[Lustre-discuss] 1.8 quotas

Sat Oct 23 01:39:32 PDT 2010

Hello Jason,

please note that it is also possible to enable quotas using lctl and that 
would not be visible using tunefs.lustre. I think the only real option to 
check if quotas are enabled is to check if quota file exist. For an online 
filesystem 'debugfs -c /dev/device' is probably the safest way (there is also 
a 'secret' way how to bind mount the underlying ldiskfs to another directory, 
but I only use that for test filesystems and never in production, as have not 
verified the kernel code path yet).

Either way, you should check for lquota files, such as

root at rhel5-nfs@phys-oss0:~# mount -t ldiskfs /dev/mapper/ost_demofs_2 /mnt

root at rhel5-nfs@phys-oss0:~# ll /mnt
[...]
-rw-r--r-- 1 root root  7168 Oct 23 09:48 lquota_v2.group
-rw-r--r-- 1 root root 71680 Oct 23 09:48 lquota_v2.user

(Of course, you should check that for those OST which have reported the slow 
quota messages).

I just poked around a bit in the code and above the fsfilt_check_slow() check, 
there is also a loop that calls filter_range_is_mapped(). Now this function 
calls fs_bmap() and when that eventually goes to down to ext3, it might get a 
bit slow if, if another thread should modify that file (check out 
linux/fs/inode.c):

/* 
 * bmap() is special.  It gets used by applications such as lilo and by
 * the swapper to find the on-disk block of a specific piece of data.
 *
 * Naturally, this is dangerous if the block concerned is still in the
 * journal.  If somebody makes a swapfile on an ext3 data-journaling
 * filesystem and enables swap, then they may get a nasty shock when the
 * data getting swapped to that swapfile suddenly gets overwritten by
 * the original zero's written out previously to the journal and
 * awaiting writeback in the kernel's buffer cache. 
 *
 * So, if we see any bmap calls here on a modified, data-journaled file,
 * take extra steps to flush any blocks which might be in the cache. 
 */

I don't know though, if it can happen that several threads write to the same 
file. But if it happens, it gets slow. I wonder if a possible swap file is 
worth the  efforts here... In fact, the reason to call 
filter_range_is_mapped() certainly does not require a journal flush in that 
loop. I will check myself next week, if journal flushes are ever made due to 
that and open a Lustre bugzilla then.
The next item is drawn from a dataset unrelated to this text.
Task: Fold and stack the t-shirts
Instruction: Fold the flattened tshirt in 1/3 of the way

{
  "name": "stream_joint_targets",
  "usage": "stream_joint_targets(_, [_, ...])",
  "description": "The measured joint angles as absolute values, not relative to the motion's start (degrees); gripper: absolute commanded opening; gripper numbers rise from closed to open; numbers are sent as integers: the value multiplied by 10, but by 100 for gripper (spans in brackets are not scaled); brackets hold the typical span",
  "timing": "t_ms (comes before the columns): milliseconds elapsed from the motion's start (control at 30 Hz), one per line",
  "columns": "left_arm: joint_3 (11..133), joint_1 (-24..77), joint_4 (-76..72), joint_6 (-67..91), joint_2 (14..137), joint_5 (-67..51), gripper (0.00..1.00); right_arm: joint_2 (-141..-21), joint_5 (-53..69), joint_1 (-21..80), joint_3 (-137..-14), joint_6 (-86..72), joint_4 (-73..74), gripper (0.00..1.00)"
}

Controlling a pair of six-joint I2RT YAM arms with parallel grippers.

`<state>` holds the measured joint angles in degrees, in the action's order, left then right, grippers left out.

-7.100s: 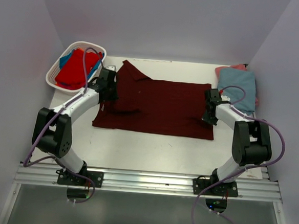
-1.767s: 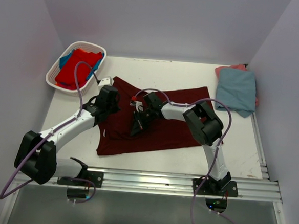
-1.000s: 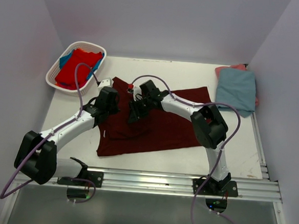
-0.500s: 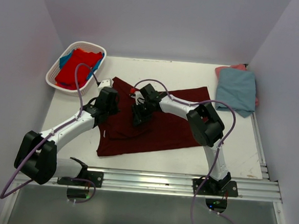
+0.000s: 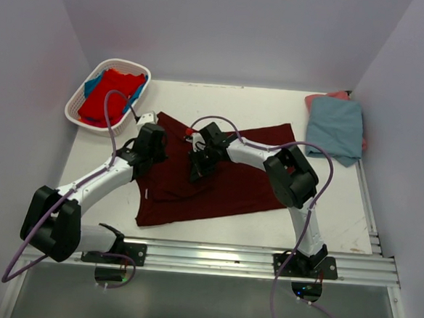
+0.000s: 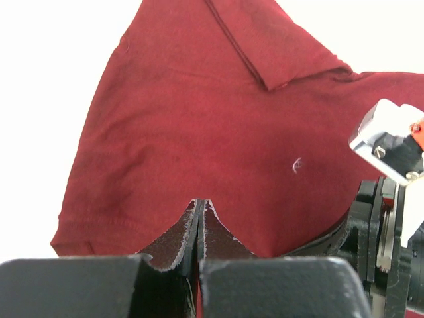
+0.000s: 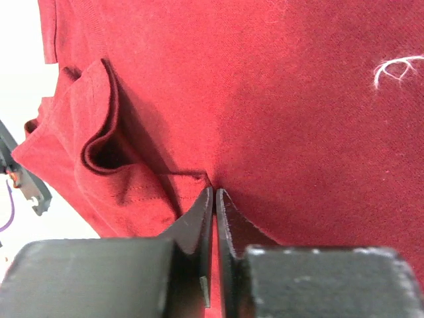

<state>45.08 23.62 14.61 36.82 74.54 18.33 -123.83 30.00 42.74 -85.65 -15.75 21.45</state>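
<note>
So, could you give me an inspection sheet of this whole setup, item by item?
Surface: white table, mostly bare.
Job's things: maroon t-shirt spread out, partly folded; red t-shirt and blue t-shirt in the white basket; grey-blue t-shirt folded atop pink t-shirt, far right.
Clutter: white basket, far left corner; white lint on the maroon cloth.
Grippers: left gripper shut, tips at the maroon cloth; right gripper shut on a fold of it.
Cables: purple cables looping off both arms.
Surroundings: pale walls on three sides; metal rail at near edge.

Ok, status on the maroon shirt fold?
Left gripper shut on maroon t-shirt. Right gripper shut on a raised fold mid-shirt. Shirt rumpled, fold unfinished. Basket, folded stack stand apart.
</note>
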Motion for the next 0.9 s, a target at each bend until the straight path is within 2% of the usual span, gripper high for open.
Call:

Avoiding all of that should not be 
difficult

Cheers,
Bernd

On Saturday, October 23, 2010, Jason Hill wrote:
> Kevin/Dave/(and Dave from DDN):
> 
> Thanks for your replies. From tunefs.lustre --dryrun it is very apparent
> that we are not running quotas.
> 
> Thanks for your assistance.
> 
> > That message, from lustre/obdfilter/filter_io_26.c, is the result of the
> > thread taking 35 second
> > from when it entered filter_commitrw_write() until after it called
> > lquota_chkquota() to check the quota.
> > 
> > However, it is certainly plausible that the thread was delayed because
> > of something other than quotas,
> > such as an allocation (eg, it could have been stuck in filter_iobuf_get).
> > 
> > Kevin
> 
> _______________________________________________
> Lustre-discuss mailing list
> Lustre-discuss at lists.lustre.org
> http://lists.lustre.org/mailman/listinfo/lustre-discuss

-- 
Bernd Schubert
DataDirect Networks